Many people are repairing their credit, waiting on short sales to fall off their credit history, or worse a foreclosure or bankruptcy. All of these events will impact a person’s ability to purchase for up to 7 years. Rent to Own (RTO) is a broadly used term that refers to a few options for getting into your own home sooner when your credit and finances are rebuilding.
- A lease with option to purchase: This is the most common option. It is a basic lease agreement with an “option” clause. When the tenant signs the lease, they provide a deposit, in addition to the security deposit, that allows the tenant/buyer the option to purchase. The deposit will be credited to the purchase price, but if they opt out and decide not to purchase, the seller will keep the deposit. We recommend the deposit be about 2% of the projected purchase price.
- Rent to own: A more complicated option as a portion of each months rent will go toward the tenant/buyer’s down payment or be credited toward the purchase price. This involves the owner to maintain these additional funds so they are available at the closing table. Again, if the tenant decides not to purchase at the end of the lease, the funds are forfeited to the owner.
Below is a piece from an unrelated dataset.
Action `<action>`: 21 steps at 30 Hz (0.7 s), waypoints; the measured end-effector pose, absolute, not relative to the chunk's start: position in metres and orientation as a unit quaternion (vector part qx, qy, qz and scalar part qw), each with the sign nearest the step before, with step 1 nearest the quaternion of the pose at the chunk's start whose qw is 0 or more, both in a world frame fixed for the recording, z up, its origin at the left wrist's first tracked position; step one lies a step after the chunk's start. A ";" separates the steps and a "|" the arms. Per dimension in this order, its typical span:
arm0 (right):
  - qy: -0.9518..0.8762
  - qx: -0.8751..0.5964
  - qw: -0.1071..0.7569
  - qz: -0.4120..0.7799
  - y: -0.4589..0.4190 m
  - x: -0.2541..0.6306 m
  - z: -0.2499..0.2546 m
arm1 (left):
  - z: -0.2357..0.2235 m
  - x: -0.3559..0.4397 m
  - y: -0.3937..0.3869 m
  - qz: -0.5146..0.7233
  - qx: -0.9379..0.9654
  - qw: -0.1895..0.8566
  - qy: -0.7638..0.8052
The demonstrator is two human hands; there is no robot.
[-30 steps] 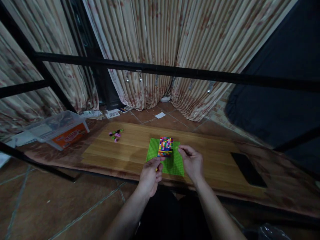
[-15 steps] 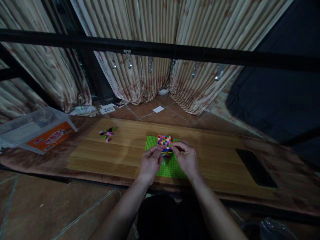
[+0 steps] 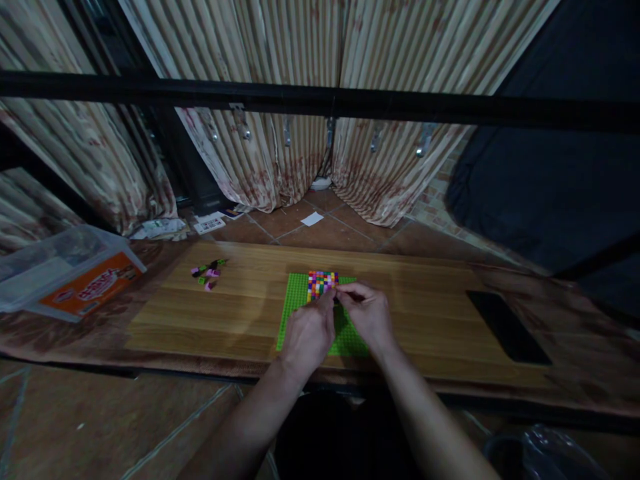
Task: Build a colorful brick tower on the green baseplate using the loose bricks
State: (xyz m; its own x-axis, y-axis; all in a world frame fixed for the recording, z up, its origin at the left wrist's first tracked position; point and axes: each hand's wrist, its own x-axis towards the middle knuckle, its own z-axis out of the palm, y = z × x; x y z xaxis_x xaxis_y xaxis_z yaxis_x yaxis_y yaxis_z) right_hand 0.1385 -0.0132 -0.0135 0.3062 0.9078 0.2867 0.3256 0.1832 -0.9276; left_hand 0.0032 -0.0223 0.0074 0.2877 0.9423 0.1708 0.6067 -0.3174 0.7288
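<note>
A green studded baseplate (image 3: 295,313) lies on the wooden board, with a block of small multicoloured building bricks (image 3: 321,281) at its far part. My left hand (image 3: 307,330) is over the near side of the block, fingers curled and closed, hiding its lower part. My right hand (image 3: 369,315) comes in from the right, thumb and forefinger pinched close to the left fingertips. Something small and dark shows between the fingertips of both hands, too small to name. Whether either hand grips the block itself cannot be seen.
Several loose pink, green and dark bricks (image 3: 213,273) lie at the board's left. A clear plastic box (image 3: 100,257) with an orange label stands further left. A black phone-like slab (image 3: 507,327) rests at the right. A dark metal bar (image 3: 300,97) crosses in front of curtains.
My left hand has shifted up and rightward over the block's near side, covering coloured bricks that showed before. My right hand stays pinched close by. The whole view has shifted slightly.
</note>
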 end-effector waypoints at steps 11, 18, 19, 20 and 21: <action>-0.373 -0.555 0.642 0.375 -0.006 0.131 -0.022 | 0.003 0.005 -0.022 0.281 0.784 0.230 0.504; -0.344 -0.544 0.667 0.374 -0.013 0.128 -0.007 | 0.009 0.000 -0.018 0.446 0.627 0.403 0.496; -0.342 -0.543 0.672 0.368 -0.017 0.128 -0.002 | 0.011 -0.005 -0.019 0.485 0.550 0.476 0.485; -0.341 -0.543 0.678 0.360 -0.022 0.128 0.003 | 0.013 -0.010 -0.020 0.511 0.459 0.559 0.463; -0.341 -0.544 0.682 0.351 -0.029 0.127 0.009 | 0.014 -0.016 -0.023 0.523 0.358 0.642 0.430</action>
- A lease and purchase agreement: This is the most concrete and my personal favorite option for someone looking to rent for a period and then purchase. A purchase contract is executed with a settlement date at the end of a separate lease agreement. This makes sure there is no ambiguity as to whether or not the buyer is actually purchasing the home or just going to rent for a period.
While it is obvious why a buyer would want to exercise one of these options, Sellers are less inclined. However, there are benefits to Sellers when you have room in your finances.
- Sell your house faster. One of my clients went under contract in 9 DAYS because they were open to RTO options. For every listing I usually receive at least one inquiry about RTO, and for those listings under $300k, I receive numerous.
- Get more value out of your home. While you are having a renter pay your mortgage covered for a year (or more), you will still be building equity until you get to the closing table. And while you are still paying property taxes, you are also getting the tax benefits. These benefits can outweigh the penalty of reporting rental income.
- RTO applicants are willing to pay more. Because the rental market is so hot, desirable properties go fast. In addition, the law of scarcity means because RTO properties are not plentiful, the market will pay more for them.